Exclude pictures and give again exactly the lines of the listing, beginning with its first line and ending with the one that contains "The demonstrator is".
==========
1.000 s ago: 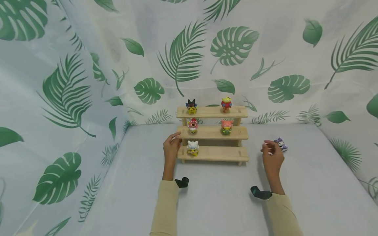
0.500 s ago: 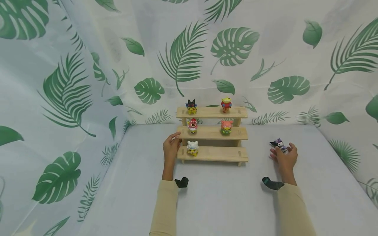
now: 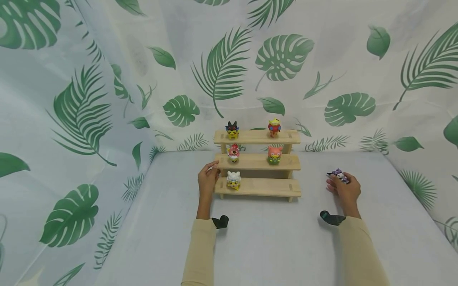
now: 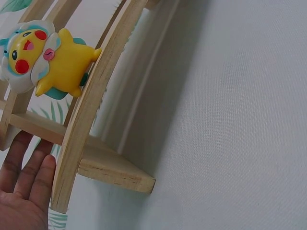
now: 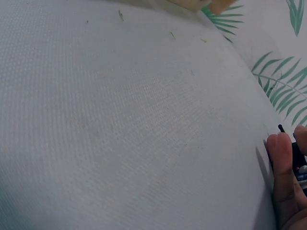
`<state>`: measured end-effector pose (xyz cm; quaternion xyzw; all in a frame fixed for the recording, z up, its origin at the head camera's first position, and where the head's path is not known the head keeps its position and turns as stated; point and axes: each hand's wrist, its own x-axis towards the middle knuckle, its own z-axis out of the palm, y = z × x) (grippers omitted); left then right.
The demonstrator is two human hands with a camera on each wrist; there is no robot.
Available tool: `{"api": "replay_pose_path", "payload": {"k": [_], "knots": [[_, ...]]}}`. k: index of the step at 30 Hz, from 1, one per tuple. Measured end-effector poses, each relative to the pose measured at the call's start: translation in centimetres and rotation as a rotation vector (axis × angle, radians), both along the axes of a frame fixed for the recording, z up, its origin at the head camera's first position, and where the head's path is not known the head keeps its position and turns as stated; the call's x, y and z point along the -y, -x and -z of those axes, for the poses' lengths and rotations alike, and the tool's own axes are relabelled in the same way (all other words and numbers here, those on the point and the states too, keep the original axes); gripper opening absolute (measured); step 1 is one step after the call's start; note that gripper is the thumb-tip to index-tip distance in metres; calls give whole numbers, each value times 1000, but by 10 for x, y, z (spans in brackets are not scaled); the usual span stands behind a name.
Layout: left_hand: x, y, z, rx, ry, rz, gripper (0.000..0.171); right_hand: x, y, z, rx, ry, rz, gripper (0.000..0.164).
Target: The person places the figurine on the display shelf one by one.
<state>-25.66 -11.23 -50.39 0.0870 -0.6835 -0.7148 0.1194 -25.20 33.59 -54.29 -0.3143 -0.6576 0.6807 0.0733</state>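
Note:
My right hand (image 3: 345,190) pinches a purple, black and white figurine (image 3: 340,176) at the right of the table. In the right wrist view only a sliver of that figurine (image 5: 301,173) shows behind the fingertips (image 5: 280,151). At the left end of a three-tier wooden display shelf (image 3: 262,186), my left hand (image 3: 208,179) rests its fingertips close by the middle tier. The left wrist view shows these fingers (image 4: 41,179) lying fairly straight against the shelf's side. Nearest to them, a yellow figurine in a white hood (image 3: 233,180) stands on the bottom tier.
A pink figurine (image 3: 274,155) and a red-and-white one (image 3: 233,153) occupy the middle tier. Up top stand a dark-eared yellow figurine (image 3: 232,130) and a red-suited one (image 3: 274,127). Leaf-printed sheeting (image 3: 304,87) encloses the pale tabletop (image 3: 272,238) at the back and sides.
My right hand has moved right to the purple figurine and taken hold of it between thumb and fingers. My left hand has stayed at the shelf's end.

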Motion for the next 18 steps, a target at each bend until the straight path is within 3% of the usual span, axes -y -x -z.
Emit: {"api": "replay_pose_path", "payload": {"k": [5, 11, 16, 18], "knots": [[-1, 3, 6, 0, 12, -28, 28, 0, -1, 2, -30, -110, -17, 67], [-1, 3, 4, -2, 14, -30, 26, 2, -1, 5, 37, -317, -62, 66], [0, 1, -2, 17, -8, -14, 25, 4, -4, 5, 58, -352, -80, 67], [1, 0, -4, 17, -18, 5, 26, 4, -6, 4, 55, -318, -67, 65]]}}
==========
### TASK SOLUTION
1.000 s ago: 
0.500 s ago: 
now: 
now: 
now: 
`<state>`: measured end-effector pose (xyz cm; quaternion xyzw; all in a frame fixed for the recording, z up, its origin at the head camera's first position, and where the head's path is not known the head keeps its position and turns as stated; point and axes: each hand's wrist, its own x-axis towards the middle knuckle, its own z-axis out of the palm, y = z × x) (grippers omitted); left then right.
The demonstrator is two human hands with a camera on each wrist; there is no robot.

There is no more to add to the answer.